Reproduce every line of the material, exactly as given.

■ ■ ■

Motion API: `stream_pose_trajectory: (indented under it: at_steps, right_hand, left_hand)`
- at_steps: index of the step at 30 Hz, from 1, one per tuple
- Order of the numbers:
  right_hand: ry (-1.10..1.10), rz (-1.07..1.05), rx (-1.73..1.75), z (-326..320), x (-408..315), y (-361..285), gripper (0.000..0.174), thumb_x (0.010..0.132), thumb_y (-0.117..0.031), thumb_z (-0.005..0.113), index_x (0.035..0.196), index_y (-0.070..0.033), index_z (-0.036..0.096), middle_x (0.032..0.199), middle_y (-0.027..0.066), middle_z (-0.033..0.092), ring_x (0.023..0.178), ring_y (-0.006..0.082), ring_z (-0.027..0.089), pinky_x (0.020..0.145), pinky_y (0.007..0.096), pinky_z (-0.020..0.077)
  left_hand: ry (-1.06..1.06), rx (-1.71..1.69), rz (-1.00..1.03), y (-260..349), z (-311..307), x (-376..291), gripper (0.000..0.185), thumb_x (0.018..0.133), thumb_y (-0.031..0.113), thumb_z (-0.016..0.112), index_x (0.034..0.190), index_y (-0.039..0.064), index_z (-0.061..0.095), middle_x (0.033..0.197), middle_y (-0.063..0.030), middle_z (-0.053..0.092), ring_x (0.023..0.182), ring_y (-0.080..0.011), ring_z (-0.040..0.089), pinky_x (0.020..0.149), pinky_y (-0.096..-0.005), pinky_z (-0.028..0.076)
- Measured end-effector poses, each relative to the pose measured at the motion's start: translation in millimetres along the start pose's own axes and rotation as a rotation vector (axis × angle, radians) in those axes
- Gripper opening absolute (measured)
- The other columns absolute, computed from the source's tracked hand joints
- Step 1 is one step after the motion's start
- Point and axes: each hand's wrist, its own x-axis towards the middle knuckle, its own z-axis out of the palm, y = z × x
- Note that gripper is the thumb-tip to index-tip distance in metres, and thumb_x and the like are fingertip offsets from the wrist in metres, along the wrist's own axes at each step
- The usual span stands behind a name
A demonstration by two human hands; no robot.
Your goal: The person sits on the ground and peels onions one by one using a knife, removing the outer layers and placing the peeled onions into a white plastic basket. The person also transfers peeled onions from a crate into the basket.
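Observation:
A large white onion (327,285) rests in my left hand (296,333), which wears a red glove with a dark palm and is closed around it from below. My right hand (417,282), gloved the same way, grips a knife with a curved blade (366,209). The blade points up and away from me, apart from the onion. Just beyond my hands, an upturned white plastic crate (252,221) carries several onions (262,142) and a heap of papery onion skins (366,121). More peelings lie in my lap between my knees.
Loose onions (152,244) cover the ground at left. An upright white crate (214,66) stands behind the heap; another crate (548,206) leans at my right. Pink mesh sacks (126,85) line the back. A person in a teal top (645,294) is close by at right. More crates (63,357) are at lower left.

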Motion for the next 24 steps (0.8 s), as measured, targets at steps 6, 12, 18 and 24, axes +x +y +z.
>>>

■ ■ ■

# [The answer]
Motion API: `stream_pose_trajectory: (indented under it: at_steps, right_hand, left_hand)`
- at_steps: index of the step at 30 Hz, from 1, one per tuple
- Order of the numbers:
  right_hand: ry (-1.10..1.10), rz (-1.07..1.05), rx (-1.73..1.75), z (-326..320), x (-408..315), y (-361..285), gripper (0.000..0.174), thumb_x (0.010..0.132), thumb_y (-0.117..0.031), thumb_z (-0.005..0.113), index_x (0.035..0.196), index_y (-0.070..0.033), index_z (-0.036..0.096), middle_x (0.032..0.199), middle_y (-0.027..0.066), middle_z (-0.033..0.092), ring_x (0.023..0.178), ring_y (-0.006..0.082), ring_z (-0.027..0.089), pinky_x (0.020..0.145), pinky_y (0.007..0.096), pinky_z (-0.020..0.077)
  left_hand: ry (-1.06..1.06), rx (-1.71..1.69), rz (-1.00..1.03), y (-260..349), z (-311..307), x (-376..291), gripper (0.000..0.185), thumb_x (0.018..0.133), thumb_y (-0.031..0.113), thumb_z (-0.016..0.112), index_x (0.034..0.190), index_y (-0.039..0.064), index_z (-0.061..0.095), middle_x (0.033..0.197), middle_y (-0.063..0.030), middle_z (-0.053..0.092), ring_x (0.023..0.182), ring_y (-0.080..0.011), ring_z (-0.040..0.089), pinky_x (0.020..0.149), pinky_y (-0.096..-0.005), pinky_z (-0.028..0.076)
- Measured end-effector poses, each relative to the pose measured at the motion's start: translation in millimetres along the start pose's own axes and rotation as a rotation vector (axis × angle, radians) in those axes
- Gripper opening absolute (measured)
- The other columns absolute, computed from the source's tracked hand joints
- Step 1 is one step after the motion's start
- Point and axes: each hand's wrist, its own x-axis towards the middle knuckle, its own z-axis out of the palm, y = z × x
- Note that gripper is the thumb-tip to index-tip distance in metres, and thumb_x and the like are fingertip offsets from the wrist in metres, along the wrist's own axes at each step
- The usual span stands behind a name
A demonstration by two human hands; no robot.
Your goal: The person sits on the ground and peels onions one by one using a knife, removing the outer layers and placing the peeled onions into a white plastic basket. The person also transfers peeled onions from a crate into the basket.
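Observation:
A large white onion (327,285) rests in my left hand (296,333), which wears a red glove with a dark palm and is closed around it from below. My right hand (417,282), gloved the same way, grips a knife with a curved blade (366,209). The blade points up and away from me, apart from the onion. Just beyond my hands, an upturned white plastic crate (252,221) carries several onions (262,142) and a heap of papery onion skins (366,121). More peelings lie in my lap between my knees.
Loose onions (152,244) cover the ground at left. An upright white crate (214,66) stands behind the heap; another crate (548,206) leans at my right. Pink mesh sacks (126,85) line the back. A person in a teal top (645,294) is close by at right. More crates (63,357) are at lower left.
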
Motion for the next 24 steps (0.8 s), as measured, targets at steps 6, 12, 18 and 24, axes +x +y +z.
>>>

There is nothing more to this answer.